• **TASK PROMPT**: Type again, exactly, the lines below from the start through the line that includes "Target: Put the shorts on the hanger".

--------------------------------

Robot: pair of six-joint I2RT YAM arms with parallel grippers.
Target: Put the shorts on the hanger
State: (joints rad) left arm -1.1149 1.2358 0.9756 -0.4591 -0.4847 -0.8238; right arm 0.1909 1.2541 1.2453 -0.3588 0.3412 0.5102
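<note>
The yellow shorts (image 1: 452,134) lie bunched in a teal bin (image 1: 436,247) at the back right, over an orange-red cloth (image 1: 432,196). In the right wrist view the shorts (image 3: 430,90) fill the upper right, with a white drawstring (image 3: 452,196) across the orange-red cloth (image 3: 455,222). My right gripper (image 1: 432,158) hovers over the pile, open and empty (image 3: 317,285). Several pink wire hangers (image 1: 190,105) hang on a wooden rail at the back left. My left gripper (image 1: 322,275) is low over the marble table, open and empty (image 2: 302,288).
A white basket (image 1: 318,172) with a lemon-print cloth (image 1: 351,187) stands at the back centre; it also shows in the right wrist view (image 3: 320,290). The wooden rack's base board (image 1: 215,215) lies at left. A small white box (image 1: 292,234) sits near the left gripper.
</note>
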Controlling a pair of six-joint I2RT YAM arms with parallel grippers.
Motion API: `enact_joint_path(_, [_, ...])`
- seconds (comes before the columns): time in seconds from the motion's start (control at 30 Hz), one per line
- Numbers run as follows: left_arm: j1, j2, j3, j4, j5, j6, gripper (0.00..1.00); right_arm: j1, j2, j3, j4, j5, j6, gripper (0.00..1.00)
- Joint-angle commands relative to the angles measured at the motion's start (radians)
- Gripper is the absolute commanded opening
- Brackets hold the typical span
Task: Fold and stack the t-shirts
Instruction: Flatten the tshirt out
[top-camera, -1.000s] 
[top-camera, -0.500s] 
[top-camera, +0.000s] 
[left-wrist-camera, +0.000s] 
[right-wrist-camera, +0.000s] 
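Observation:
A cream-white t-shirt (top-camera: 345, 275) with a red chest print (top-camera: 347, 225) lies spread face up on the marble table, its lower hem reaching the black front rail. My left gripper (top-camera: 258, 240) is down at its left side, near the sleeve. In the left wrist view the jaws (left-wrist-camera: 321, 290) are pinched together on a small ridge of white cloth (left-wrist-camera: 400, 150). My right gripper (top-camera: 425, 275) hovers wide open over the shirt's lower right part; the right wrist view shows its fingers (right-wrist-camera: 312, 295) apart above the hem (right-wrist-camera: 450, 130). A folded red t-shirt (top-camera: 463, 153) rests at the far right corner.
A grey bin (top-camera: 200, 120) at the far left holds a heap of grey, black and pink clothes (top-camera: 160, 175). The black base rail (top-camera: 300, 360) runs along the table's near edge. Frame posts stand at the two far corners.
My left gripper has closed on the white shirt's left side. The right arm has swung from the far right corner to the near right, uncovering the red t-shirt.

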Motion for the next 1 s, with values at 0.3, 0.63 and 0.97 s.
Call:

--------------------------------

• **EXERCISE ANSWER**:
Robot: pair of six-joint I2RT YAM arms with parallel grippers.
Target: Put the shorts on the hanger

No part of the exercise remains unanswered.